Citation: BMJ Open, 2019; 9(2):e025997-1-e025997-8
Publisher: BMJ Publishing Group
Issue Date: 2019
ISSN: 2044-6055
2044-6055
Statement of
Responsibility: 
Shane George, Susan Humphreys, Tara Williams, Ben Gelbart, Arjun Chavan, Katie Rasmussen, Anusha Ganeshalingham, Simon Erickson, Subodh Suhas Ganu, Nitesh Singhal, Kelly Foster, Brenda Gannon, Kristen Gibbons, Luregn J Schlapbach, Marino Festa, Stuart Dalziel, Andreas Schibler, on behalf of the Paediatric Critical Care Research Group (PCCRG), Paediatric Research in Emergency Departments International Collaborative (PREDICT) and the Australia and New Zealand Intensive Care Society Paediatric Study Group (ANZICS PSG)

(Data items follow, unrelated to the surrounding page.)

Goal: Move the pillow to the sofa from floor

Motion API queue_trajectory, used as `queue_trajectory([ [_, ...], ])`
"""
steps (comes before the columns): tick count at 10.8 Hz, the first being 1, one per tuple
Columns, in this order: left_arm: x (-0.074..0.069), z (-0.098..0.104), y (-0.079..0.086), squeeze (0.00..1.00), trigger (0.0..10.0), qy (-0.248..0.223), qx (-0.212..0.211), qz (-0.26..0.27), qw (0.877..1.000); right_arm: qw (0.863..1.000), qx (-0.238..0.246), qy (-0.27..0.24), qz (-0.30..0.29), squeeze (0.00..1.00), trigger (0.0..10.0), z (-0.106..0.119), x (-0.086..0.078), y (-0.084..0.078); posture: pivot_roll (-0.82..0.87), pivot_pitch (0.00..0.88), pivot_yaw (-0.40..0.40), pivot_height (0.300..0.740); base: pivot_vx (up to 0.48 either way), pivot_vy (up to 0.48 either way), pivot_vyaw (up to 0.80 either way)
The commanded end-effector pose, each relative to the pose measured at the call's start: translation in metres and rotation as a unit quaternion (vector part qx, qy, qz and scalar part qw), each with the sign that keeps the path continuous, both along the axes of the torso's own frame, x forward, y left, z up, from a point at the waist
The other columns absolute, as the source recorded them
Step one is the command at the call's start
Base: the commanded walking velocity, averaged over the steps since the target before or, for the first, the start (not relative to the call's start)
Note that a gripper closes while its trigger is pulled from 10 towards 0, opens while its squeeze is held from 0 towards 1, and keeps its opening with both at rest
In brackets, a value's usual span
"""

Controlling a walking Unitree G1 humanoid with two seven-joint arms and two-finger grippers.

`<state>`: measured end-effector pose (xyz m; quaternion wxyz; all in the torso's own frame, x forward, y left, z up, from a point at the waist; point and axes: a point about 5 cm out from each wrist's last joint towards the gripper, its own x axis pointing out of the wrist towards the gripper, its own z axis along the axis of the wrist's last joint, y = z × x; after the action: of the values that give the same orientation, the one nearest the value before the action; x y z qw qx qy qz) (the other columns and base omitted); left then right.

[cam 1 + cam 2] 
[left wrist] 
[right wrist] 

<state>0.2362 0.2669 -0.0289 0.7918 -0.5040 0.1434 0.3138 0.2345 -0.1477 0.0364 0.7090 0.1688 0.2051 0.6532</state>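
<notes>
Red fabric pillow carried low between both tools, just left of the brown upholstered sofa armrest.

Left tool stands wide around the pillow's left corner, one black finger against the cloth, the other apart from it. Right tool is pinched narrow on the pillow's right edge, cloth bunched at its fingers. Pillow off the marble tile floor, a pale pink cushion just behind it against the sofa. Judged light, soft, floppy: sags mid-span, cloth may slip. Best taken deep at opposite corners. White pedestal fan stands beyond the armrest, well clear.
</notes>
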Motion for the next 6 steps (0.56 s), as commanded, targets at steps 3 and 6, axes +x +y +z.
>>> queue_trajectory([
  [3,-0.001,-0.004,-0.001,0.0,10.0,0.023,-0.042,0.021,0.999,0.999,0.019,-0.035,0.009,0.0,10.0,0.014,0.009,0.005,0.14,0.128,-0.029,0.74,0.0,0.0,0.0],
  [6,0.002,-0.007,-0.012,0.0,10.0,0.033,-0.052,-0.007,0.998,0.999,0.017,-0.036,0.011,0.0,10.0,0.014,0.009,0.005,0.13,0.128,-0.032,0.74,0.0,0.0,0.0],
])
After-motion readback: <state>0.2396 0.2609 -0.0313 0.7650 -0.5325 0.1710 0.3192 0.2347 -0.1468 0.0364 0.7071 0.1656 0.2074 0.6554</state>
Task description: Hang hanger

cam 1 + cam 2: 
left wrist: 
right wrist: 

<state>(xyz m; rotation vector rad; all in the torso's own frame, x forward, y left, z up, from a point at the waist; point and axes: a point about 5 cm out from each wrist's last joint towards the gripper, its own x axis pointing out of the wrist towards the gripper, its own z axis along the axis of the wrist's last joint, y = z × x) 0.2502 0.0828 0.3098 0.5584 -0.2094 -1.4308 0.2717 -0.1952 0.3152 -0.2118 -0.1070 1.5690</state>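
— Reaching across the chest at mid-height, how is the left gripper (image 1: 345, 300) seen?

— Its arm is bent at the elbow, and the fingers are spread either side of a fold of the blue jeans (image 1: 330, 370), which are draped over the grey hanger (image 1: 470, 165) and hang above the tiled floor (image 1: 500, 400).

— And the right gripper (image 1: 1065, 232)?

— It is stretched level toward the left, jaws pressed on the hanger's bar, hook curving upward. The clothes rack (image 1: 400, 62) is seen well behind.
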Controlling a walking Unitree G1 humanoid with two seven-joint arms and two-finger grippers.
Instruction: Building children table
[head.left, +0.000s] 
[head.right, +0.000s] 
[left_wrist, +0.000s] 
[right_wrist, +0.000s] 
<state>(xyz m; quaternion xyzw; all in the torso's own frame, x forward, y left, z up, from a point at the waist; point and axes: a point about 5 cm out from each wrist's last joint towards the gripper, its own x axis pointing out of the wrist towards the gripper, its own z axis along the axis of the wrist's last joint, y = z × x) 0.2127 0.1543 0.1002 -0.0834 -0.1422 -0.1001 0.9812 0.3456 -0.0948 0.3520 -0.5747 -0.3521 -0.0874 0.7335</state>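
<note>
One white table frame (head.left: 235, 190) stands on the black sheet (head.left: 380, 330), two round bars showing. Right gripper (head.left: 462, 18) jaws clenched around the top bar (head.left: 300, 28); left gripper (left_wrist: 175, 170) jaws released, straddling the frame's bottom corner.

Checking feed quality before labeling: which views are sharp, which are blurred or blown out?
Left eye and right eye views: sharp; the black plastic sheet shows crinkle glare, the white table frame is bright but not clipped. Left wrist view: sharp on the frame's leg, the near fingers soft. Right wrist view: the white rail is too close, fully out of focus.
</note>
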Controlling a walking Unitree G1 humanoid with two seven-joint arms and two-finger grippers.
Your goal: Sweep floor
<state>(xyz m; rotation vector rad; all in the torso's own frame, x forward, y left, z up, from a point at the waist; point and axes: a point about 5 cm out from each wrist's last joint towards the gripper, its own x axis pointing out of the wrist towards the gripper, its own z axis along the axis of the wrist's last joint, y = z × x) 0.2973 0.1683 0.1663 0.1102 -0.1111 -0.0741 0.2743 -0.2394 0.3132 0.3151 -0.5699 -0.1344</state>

Abstract: Introduction: Emergency intubation of children with abnormal respiratory or cardiac physiology is a high-risk procedure and associated with a high incidence of adverse events including hypoxemia. Successful emergency intubation is dependent on inter-related patient and operator factors. Preoxygenation has been used to maximise oxygen reserves in the patient and to prolong the safe apnoeic time during the intubation phase. Transnasal Humidified Rapid Insufflation Ventilatory Exchange (THRIVE) prolongs the safe apnoeic window for a safe intubation during elective intubation. We designed a clinical trial to test the hypothesis that THRIVE reduces the frequency of adverse and hypoxemic events during emergency intubation in children and to test the hypothesis that this treatment is cost-effective compared with standard care. Methods and Analysis: The Kids THRIVE trial is a multicentre randomised controlled trial performed in participating emergency departments and paediatric intensive care units. 960 infants and children aged 0-16 years requiring emergency intubation for all reasons will be enrolled and allocated to THRIVE or control in a 1:1 allocation with stratification by site, age (<1, 1-7 and >7 years) and operator (junior and senior). Children allocated to THRIVE will receive weight appropriate transnasal flow rates with 100% oxygen, whereas children in the control arm will not receive any transnasal oxygen insufflation. The primary outcomes are defined as follows: (1) hypoxemic event during the intubation phase defined as SpO2 <90% (patient-dependent variable) and (2) first intubation attempt success without hypoxemia (operator-dependent variable). Analyses will be conducted on an intention-to-treat basis. Ethics and Dissemination: Ethics approval for the protocol and consent process has been obtained (HREC/16/QRCH/81). The trial has been actively recruiting since May 2017. The study findings will be submitted for publication in a peer-reviewed journal.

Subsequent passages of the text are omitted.